◆ **PROBLEM**
Among the entries below, find every line that has "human" and pull it out.

◆ **SUPPLIED RECORDS**
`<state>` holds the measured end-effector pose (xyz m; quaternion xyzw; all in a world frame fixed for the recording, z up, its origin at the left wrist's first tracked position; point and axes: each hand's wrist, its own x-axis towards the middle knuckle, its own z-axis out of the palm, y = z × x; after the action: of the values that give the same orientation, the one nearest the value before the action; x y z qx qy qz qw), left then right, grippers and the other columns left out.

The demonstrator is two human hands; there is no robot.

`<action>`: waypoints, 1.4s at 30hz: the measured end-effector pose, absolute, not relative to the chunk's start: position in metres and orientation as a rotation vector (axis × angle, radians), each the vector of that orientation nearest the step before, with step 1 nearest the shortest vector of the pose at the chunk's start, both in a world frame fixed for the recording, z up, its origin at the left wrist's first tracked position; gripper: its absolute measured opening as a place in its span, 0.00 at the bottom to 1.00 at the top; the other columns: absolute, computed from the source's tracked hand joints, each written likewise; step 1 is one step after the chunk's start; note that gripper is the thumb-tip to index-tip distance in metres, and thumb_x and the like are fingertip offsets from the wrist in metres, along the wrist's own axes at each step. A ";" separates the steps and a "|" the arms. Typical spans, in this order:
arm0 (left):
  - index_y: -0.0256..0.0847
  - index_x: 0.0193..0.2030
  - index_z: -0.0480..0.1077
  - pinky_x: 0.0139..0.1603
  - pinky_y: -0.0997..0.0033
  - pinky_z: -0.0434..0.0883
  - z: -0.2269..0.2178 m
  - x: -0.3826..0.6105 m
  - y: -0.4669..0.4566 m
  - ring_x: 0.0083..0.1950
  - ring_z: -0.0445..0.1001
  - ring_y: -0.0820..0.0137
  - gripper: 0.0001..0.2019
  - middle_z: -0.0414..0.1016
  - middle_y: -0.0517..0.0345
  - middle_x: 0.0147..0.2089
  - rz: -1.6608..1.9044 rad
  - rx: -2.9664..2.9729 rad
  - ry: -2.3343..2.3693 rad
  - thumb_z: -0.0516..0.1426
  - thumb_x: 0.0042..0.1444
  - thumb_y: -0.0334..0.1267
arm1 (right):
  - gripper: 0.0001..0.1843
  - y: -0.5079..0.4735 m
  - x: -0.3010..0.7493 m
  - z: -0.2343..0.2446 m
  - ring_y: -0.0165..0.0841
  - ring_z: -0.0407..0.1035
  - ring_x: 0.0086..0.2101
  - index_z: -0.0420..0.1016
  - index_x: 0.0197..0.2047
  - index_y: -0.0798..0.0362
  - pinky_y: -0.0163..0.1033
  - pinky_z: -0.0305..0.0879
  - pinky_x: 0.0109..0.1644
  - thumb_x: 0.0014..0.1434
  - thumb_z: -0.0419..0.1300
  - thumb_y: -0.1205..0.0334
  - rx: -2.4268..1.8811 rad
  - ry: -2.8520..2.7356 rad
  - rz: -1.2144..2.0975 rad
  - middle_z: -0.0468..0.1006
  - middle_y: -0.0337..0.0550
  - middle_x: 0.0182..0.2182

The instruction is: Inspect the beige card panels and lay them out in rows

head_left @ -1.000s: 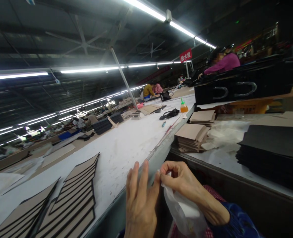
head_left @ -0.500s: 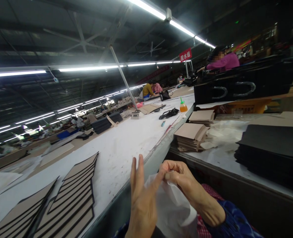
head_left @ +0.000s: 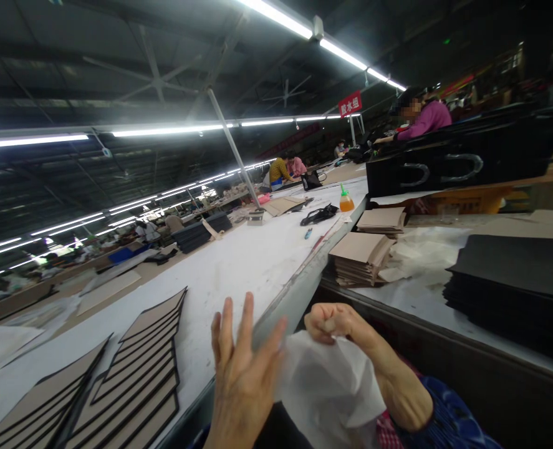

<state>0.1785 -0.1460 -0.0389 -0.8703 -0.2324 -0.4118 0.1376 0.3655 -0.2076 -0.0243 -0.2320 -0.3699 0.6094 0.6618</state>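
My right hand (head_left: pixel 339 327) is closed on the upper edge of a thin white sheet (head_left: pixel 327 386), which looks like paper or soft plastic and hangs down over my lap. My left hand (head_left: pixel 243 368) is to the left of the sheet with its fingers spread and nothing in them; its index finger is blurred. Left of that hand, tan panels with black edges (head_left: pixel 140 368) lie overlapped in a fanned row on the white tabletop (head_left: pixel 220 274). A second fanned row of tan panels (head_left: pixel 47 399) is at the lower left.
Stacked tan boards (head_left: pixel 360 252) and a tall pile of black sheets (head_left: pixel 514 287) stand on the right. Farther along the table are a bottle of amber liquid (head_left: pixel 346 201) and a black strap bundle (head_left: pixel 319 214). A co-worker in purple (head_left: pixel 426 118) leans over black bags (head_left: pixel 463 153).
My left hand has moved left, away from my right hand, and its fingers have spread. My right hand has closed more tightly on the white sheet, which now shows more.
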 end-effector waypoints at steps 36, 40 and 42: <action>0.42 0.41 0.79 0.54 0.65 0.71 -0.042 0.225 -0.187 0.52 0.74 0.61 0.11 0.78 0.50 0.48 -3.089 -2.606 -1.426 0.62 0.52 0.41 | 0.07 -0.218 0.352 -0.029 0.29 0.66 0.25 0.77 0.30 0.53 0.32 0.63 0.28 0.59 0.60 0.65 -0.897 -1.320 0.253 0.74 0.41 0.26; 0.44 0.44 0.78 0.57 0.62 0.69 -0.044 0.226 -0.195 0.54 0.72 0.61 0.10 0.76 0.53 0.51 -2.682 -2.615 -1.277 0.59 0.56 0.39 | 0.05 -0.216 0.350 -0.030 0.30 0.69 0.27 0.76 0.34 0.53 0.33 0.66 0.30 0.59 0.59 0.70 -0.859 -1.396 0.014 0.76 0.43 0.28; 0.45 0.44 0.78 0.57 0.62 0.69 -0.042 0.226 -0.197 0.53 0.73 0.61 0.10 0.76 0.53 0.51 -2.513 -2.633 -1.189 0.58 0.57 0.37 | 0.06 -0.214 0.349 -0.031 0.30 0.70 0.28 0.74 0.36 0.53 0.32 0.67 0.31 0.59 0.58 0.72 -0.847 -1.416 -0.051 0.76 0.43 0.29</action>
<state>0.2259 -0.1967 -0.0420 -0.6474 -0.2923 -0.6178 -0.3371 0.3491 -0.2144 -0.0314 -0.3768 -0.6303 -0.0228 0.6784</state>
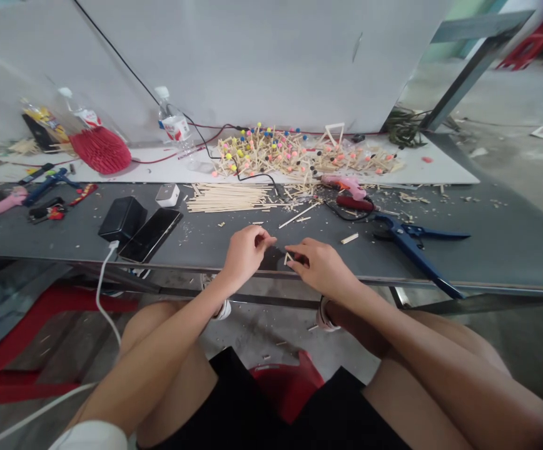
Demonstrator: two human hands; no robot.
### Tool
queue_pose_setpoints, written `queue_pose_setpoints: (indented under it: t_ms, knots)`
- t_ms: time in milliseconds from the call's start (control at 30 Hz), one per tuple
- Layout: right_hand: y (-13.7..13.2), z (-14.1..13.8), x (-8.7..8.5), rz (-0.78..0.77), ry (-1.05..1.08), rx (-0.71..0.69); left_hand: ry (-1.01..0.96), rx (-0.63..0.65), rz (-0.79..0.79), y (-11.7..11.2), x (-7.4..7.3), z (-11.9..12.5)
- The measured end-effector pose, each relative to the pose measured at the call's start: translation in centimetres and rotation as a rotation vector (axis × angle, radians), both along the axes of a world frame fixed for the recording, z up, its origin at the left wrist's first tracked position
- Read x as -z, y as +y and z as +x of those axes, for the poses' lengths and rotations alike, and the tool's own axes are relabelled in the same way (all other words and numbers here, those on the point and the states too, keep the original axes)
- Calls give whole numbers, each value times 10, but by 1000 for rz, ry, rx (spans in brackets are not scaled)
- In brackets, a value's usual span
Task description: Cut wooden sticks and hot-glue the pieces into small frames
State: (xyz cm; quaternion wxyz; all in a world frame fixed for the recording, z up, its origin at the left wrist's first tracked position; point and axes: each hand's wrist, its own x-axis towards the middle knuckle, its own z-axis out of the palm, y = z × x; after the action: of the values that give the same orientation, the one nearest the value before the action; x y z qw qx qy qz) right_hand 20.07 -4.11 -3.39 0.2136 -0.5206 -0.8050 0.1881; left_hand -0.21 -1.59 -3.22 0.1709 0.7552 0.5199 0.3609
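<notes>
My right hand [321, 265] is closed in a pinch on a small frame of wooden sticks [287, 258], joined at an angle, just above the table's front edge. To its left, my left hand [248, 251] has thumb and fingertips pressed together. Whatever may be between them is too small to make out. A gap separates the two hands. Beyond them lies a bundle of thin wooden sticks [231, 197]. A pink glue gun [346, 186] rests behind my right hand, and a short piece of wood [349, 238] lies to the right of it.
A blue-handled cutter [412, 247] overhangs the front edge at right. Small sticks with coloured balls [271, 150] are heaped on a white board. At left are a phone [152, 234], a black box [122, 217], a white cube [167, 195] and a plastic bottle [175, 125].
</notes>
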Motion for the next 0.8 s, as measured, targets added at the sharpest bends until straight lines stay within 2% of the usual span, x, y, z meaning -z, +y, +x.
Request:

◆ **EXERCISE ANSWER**
The demonstrator is two human hands; there is no robot.
Demonstrator: two human hands; no robot.

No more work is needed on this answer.